While director Jon M Chu is clearly trying for a fish-out-of-water effect – little could have prepared Rachel for this world of excess and stuffed tigers, his camera, prone to train itself longingly on extravagant jewellery and colonial frontispieces, betrays sleazier motives. The film packages an ostensibly damning commentary in glitz of the most garish order, to such a degree that you never know quite where its passé plot is coming from. Critics stateside (where it’s gone down a storm) have dubbed Crazy Rich Asians the new My Big Fat Greek Wedding; however, it can only pale in comparison to the latter, which packed in an abundance of belly laughs without any of this movie’s tawdriness. The focus – especially in the second act – is decisively on the ‘rich’ part of the title; the film’s idea of ‘craziness’ begins and ends at the sort of things the chronically overpaid get up to on their weekends, and it all feels far too aesthetic to elicit a sense of comic profligacy à la The Wolf of Wall Street. Even a bachelor party on a re-purposed freighter ship, awash with cocaine and bikini models, plays out like a particularly tame episode of My Super Sweet 16.

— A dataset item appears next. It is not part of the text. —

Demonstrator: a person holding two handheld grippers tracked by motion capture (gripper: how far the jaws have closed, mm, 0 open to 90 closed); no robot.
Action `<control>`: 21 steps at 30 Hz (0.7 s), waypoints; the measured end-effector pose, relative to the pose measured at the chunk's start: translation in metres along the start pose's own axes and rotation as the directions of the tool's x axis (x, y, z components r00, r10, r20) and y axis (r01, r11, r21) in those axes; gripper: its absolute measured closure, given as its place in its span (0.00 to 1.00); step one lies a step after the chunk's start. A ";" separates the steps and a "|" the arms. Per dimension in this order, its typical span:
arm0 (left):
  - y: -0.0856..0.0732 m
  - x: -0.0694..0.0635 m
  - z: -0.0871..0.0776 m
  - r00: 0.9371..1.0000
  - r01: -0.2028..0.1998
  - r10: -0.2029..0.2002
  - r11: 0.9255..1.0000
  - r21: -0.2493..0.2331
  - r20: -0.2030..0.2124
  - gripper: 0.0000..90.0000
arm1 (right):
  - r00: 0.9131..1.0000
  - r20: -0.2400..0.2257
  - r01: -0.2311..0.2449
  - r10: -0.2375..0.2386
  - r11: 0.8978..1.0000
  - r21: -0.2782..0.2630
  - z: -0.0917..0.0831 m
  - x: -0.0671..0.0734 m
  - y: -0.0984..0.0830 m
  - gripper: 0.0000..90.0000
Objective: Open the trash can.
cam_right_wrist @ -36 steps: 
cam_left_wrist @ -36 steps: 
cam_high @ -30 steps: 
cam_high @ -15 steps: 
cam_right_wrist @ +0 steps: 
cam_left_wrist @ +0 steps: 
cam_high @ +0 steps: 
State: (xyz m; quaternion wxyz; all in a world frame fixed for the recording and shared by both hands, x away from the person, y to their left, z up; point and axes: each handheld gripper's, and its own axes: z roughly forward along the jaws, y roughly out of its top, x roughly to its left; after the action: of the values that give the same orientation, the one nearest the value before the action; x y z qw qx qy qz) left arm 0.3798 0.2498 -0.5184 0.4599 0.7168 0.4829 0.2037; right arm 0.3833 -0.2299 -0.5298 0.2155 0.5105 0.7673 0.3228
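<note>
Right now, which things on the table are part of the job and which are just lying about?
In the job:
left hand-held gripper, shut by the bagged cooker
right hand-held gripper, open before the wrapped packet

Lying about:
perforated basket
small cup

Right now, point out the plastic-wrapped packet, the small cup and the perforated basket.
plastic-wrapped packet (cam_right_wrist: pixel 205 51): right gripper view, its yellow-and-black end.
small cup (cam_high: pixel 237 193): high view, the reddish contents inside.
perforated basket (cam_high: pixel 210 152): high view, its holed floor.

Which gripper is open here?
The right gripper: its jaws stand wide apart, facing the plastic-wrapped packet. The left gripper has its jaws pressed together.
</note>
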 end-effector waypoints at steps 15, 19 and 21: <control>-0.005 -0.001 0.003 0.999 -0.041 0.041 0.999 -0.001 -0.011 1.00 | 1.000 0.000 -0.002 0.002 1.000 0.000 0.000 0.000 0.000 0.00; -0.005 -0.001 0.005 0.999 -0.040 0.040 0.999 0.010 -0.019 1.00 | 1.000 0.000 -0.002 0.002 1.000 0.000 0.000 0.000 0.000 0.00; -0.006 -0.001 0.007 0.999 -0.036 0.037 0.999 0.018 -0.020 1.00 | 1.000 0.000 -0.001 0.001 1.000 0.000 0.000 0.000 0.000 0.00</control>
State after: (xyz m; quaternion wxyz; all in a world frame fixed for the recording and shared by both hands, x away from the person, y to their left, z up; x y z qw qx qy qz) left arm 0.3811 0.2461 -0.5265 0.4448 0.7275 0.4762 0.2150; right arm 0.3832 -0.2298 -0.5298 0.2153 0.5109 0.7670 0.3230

While Crazy Rich Asians boldly shuns racial stereotyping, its gender politics (there’s cat-fighting and gormless males aplenty) leave much to be desired; the film is, however, far too contrived to offend. There are moments when this does feel like a worthy comedy (Awkwafina, Ken Jeong and Nico Santos carry the film through the bulk of its droller sections); for the most part, however, it’s a painfully innocuous family saga that’s keener to stick to a tried-and-tested Hollywood formula than to make good on its exciting, laudable premise.